### [Problem details]
Go through the data below and return each line where the string "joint" occurs.

☆ ☆ ☆ ☆ ☆

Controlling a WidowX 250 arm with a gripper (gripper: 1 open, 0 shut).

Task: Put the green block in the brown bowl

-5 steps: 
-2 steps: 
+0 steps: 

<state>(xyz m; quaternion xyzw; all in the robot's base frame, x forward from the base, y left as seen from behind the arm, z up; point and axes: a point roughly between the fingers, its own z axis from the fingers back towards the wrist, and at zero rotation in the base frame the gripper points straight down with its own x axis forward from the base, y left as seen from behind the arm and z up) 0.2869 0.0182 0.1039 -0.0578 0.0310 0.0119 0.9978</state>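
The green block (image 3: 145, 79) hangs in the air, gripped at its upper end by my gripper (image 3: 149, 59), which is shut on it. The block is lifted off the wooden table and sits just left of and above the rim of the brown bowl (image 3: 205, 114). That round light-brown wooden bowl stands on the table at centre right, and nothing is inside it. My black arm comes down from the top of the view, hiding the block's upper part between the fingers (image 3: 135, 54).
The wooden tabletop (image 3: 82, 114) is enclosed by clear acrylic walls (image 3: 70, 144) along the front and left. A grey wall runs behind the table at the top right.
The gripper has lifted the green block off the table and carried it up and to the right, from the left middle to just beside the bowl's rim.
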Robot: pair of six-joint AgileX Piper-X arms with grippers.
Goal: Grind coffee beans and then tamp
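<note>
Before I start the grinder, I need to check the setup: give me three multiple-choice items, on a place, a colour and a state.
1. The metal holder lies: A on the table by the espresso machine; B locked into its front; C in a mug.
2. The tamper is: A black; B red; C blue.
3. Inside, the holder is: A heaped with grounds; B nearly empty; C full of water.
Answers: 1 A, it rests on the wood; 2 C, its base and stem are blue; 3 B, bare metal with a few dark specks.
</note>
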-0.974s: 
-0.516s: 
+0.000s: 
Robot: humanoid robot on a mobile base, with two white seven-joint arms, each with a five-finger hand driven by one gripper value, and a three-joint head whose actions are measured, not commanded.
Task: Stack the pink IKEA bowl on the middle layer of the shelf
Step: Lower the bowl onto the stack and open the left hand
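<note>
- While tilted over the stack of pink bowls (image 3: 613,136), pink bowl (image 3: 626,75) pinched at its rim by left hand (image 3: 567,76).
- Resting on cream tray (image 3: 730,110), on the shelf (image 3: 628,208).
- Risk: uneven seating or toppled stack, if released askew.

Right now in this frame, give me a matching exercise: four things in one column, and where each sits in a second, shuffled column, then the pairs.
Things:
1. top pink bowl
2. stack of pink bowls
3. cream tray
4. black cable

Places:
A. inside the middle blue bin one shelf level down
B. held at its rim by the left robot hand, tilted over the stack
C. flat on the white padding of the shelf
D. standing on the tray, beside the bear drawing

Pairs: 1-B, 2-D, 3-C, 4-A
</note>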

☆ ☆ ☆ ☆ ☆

### [Response]
Robot: pair of six-joint AgileX Piper-X arms with grippers.
Robot: humanoid robot on a mobile base, with two white seven-joint arms, each with a five-finger hand driven by one gripper value, and a three-joint head whose actions are measured, not commanded.

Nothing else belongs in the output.